▸ **Assignment**: Exactly as they appear below, repeat the lines from the one with "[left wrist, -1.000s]" through the one with "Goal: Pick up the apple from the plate", and no others.

········

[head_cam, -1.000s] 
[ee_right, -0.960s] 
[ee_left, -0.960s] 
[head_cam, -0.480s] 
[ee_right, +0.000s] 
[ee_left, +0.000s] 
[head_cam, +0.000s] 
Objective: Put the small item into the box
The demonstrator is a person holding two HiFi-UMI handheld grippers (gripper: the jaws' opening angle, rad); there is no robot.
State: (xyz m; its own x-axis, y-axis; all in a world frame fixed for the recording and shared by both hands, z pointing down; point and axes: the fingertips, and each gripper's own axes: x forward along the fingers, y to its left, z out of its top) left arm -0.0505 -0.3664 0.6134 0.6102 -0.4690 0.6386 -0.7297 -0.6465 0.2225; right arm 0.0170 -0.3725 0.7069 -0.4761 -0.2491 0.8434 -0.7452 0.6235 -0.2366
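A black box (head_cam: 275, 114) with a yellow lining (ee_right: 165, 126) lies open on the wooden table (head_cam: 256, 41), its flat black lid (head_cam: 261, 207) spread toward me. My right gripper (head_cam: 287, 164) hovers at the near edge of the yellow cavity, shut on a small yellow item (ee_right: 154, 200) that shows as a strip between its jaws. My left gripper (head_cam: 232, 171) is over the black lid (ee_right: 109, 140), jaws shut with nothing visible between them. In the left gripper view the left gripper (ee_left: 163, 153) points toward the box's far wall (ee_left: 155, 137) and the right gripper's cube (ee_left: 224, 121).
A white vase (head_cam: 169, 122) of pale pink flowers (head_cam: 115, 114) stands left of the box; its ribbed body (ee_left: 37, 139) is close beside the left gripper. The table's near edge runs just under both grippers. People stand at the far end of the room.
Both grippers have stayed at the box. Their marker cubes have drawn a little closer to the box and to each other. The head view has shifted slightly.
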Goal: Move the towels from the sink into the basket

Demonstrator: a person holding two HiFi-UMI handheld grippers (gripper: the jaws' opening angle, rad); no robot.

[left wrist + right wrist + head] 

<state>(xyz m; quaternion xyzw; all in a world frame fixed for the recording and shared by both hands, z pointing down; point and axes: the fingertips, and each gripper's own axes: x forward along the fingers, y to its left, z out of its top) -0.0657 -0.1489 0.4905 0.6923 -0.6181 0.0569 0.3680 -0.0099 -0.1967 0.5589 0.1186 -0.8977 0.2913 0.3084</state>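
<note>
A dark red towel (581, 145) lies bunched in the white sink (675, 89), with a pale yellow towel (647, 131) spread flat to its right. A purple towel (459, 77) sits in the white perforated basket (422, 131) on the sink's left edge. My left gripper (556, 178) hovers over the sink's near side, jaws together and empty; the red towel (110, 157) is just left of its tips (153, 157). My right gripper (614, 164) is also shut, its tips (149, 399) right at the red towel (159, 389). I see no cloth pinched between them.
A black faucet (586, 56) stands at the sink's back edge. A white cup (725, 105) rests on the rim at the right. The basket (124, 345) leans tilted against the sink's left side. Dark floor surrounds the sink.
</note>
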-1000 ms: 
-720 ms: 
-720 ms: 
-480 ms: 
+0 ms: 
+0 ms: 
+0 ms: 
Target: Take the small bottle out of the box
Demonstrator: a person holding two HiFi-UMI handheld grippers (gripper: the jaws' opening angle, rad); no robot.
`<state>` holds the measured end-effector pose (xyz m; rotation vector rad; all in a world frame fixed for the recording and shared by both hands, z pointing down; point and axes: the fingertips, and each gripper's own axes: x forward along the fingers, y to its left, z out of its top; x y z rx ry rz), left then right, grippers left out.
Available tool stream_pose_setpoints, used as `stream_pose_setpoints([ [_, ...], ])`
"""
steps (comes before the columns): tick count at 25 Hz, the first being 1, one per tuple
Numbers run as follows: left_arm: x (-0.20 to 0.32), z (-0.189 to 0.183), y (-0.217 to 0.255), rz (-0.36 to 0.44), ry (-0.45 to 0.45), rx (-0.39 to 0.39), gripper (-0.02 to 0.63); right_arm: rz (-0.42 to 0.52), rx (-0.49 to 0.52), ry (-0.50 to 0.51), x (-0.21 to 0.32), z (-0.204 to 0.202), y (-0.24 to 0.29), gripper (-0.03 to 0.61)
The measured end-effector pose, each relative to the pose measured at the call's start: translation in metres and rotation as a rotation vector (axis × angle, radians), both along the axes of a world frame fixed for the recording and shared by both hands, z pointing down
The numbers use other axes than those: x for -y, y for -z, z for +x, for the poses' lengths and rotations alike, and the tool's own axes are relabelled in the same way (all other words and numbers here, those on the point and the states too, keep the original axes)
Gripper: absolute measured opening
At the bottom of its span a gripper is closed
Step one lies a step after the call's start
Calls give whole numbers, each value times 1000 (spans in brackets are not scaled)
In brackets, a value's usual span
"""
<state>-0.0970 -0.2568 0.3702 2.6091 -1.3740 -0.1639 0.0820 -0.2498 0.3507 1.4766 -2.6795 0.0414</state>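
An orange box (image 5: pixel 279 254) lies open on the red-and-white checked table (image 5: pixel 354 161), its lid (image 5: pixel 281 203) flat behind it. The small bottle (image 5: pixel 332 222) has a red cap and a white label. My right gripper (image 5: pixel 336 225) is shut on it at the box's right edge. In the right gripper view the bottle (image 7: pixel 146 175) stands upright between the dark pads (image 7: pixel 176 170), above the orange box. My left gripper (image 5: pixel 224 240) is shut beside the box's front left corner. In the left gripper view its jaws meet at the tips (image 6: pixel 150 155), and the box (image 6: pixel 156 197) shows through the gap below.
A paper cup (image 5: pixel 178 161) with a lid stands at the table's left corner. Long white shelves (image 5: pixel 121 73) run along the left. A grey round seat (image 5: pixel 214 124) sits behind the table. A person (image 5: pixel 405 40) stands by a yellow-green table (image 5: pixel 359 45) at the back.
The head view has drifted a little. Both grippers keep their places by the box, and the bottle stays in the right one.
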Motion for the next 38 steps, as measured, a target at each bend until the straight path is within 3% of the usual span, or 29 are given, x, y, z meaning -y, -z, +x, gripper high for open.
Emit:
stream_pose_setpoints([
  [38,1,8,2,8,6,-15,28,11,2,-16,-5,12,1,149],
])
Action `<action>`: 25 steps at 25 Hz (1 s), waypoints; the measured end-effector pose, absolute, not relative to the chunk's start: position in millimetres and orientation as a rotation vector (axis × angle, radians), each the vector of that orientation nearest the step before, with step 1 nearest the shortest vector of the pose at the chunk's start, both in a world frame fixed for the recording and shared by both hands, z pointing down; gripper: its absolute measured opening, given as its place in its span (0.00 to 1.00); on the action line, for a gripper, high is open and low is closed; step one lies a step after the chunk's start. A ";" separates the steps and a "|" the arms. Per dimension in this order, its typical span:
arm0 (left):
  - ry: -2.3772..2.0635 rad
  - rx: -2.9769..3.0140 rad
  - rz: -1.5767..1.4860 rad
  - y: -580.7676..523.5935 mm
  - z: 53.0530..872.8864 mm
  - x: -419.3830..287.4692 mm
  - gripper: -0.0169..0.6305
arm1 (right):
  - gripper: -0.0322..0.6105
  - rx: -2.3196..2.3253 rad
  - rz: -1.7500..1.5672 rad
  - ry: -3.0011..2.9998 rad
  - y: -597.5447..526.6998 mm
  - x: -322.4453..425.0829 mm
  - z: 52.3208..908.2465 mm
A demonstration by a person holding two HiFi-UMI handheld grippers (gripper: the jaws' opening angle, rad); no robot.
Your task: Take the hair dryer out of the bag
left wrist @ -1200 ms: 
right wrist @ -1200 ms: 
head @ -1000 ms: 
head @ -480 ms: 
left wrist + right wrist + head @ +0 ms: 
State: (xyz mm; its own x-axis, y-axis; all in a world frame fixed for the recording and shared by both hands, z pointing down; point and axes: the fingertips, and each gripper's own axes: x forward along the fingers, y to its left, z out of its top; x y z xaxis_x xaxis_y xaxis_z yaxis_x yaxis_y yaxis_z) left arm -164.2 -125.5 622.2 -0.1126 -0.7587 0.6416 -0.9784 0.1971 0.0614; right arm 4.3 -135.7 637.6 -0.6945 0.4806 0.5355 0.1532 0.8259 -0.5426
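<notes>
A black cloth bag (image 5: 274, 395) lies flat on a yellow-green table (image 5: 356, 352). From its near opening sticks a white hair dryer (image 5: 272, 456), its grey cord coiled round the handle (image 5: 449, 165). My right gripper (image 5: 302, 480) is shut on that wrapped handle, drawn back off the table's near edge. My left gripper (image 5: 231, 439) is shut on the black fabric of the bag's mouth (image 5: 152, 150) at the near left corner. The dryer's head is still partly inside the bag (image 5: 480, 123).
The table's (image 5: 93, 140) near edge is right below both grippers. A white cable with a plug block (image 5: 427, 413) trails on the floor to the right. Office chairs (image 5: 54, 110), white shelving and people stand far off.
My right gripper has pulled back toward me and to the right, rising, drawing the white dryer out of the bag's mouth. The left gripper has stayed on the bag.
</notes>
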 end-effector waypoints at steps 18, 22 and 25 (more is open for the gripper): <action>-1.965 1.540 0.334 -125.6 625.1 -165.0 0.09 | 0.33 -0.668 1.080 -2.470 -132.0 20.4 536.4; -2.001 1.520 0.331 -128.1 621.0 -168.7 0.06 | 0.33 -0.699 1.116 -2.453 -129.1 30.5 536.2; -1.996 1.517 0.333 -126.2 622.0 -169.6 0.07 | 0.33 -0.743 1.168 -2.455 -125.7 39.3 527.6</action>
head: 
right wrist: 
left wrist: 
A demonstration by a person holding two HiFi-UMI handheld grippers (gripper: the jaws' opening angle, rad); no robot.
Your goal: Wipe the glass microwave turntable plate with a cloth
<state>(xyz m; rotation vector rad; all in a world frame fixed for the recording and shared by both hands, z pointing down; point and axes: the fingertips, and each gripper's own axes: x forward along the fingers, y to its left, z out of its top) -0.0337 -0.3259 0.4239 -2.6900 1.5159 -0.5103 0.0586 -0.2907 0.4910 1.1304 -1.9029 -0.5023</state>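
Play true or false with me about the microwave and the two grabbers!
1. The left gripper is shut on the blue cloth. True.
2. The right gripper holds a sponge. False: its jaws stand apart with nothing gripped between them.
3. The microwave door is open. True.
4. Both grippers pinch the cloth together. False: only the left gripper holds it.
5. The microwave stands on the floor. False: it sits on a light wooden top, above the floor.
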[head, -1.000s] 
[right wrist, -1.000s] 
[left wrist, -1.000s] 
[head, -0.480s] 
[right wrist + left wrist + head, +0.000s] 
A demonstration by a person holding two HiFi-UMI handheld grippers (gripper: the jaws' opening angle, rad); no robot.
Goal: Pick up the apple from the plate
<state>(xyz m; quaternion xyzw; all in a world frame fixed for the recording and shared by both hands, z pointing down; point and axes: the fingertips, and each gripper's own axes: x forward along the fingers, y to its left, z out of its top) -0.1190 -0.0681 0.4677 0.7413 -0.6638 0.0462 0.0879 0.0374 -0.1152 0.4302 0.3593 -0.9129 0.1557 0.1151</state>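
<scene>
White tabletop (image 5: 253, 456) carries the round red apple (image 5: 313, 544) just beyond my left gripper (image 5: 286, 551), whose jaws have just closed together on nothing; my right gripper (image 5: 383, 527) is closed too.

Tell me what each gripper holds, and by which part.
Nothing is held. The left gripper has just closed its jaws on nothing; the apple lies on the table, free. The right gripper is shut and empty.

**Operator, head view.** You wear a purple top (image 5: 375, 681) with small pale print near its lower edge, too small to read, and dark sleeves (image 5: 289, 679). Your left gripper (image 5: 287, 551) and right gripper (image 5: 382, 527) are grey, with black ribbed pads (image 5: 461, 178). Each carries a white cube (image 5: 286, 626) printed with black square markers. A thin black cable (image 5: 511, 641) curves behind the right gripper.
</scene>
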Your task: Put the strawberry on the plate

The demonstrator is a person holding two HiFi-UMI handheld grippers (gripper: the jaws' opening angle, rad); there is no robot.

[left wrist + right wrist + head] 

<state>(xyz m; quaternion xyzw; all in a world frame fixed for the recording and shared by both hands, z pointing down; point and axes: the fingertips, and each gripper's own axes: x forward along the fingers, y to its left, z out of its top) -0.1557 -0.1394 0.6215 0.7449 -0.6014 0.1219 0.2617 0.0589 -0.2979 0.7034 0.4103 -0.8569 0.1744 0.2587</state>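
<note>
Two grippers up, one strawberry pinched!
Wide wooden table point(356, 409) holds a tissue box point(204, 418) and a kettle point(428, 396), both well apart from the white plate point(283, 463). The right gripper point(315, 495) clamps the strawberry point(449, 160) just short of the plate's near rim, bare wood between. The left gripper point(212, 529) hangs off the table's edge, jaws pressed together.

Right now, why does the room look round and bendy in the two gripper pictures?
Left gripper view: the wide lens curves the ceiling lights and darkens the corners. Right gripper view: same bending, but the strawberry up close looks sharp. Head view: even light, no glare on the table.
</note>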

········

▸ **Written reply**:
[left wrist, -1.000s] 
[head, -0.480s] 
[right wrist + left wrist + head, +0.000s] 
A demonstration by a person holding two HiFi-UMI handheld grippers (gripper: the jaws' opening angle, rad); no robot.
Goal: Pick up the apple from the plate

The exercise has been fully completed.